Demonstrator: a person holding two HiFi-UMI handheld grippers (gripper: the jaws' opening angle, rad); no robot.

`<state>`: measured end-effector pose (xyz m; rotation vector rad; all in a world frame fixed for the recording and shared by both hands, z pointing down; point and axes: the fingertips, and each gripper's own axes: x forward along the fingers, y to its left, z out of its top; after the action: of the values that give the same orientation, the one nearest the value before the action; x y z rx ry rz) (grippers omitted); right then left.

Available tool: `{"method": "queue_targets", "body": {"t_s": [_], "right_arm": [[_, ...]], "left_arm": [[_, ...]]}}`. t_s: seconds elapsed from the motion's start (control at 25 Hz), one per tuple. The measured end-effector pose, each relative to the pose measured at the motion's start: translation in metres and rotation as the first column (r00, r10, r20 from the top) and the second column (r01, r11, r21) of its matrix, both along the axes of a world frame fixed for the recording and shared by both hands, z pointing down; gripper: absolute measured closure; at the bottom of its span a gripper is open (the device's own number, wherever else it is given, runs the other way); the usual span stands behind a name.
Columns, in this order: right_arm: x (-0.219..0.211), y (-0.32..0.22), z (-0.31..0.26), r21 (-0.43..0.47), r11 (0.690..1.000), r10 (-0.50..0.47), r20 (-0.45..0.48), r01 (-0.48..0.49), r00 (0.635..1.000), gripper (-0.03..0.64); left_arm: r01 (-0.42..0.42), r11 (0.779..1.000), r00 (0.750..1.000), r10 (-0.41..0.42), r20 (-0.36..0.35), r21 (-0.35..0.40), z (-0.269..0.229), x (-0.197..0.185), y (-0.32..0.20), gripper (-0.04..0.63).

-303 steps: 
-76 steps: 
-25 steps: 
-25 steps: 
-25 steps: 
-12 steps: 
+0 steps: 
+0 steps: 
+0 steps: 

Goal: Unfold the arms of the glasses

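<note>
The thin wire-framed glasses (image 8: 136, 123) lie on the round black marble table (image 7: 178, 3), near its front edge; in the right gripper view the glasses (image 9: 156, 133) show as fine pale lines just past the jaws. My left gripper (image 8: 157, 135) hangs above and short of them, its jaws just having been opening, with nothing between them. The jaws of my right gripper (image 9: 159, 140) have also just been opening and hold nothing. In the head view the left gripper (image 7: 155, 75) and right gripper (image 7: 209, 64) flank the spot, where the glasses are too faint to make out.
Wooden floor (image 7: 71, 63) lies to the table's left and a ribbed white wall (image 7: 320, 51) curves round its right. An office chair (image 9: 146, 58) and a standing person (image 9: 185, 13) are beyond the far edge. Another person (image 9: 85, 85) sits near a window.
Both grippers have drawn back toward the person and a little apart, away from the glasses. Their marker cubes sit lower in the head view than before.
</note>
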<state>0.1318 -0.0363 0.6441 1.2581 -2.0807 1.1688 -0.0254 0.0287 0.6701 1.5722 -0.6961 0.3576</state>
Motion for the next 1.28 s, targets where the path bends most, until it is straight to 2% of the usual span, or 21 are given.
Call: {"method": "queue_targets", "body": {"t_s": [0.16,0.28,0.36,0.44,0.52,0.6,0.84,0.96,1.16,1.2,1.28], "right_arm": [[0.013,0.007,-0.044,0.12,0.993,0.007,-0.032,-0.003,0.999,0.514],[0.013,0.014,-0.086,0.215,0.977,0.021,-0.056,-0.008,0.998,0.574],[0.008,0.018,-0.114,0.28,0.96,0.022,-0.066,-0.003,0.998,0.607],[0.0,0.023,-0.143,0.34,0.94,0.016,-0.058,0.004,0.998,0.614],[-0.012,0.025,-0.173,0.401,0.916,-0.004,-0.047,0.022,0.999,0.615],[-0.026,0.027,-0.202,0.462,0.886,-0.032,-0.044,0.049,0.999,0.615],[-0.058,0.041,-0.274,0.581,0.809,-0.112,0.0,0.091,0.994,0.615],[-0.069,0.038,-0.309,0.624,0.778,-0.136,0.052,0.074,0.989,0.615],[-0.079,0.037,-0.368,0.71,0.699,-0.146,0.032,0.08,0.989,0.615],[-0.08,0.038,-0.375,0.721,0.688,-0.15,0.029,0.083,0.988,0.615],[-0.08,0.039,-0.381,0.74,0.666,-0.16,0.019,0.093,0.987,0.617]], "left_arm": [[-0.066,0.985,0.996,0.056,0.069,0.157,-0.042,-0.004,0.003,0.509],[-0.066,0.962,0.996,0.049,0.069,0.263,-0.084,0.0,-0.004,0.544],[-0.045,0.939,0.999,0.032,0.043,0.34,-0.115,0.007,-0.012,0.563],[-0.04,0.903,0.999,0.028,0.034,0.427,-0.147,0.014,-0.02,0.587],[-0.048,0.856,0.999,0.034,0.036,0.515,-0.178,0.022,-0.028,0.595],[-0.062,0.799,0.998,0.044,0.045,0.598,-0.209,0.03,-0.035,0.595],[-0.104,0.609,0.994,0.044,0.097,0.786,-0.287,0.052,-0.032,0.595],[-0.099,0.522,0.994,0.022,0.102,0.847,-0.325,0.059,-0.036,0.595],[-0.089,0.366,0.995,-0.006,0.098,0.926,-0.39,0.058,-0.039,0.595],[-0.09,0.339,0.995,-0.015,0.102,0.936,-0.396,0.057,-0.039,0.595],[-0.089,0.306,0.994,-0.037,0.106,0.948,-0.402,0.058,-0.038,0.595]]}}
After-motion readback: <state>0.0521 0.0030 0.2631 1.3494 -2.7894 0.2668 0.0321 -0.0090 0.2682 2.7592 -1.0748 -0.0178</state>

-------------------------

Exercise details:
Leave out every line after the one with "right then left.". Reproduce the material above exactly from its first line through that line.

Answer for this exercise:
Demonstrator: a person holding two HiFi-UMI handheld grippers (gripper: the jaws' opening angle, rad); no robot.

`<state>`: measured end-effector pose (xyz m; rotation vector rad; all in a world frame fixed for the recording and shared by both hands, z pointing down; point and axes: the fingertips, and each gripper's own axes: x forward along the fingers, y to its left, z out of its top; after the action: of the values that give the same orientation, the one nearest the value before the action; x y z rx ry rz) (grippers omitted); right then left.

With that, the exercise is done.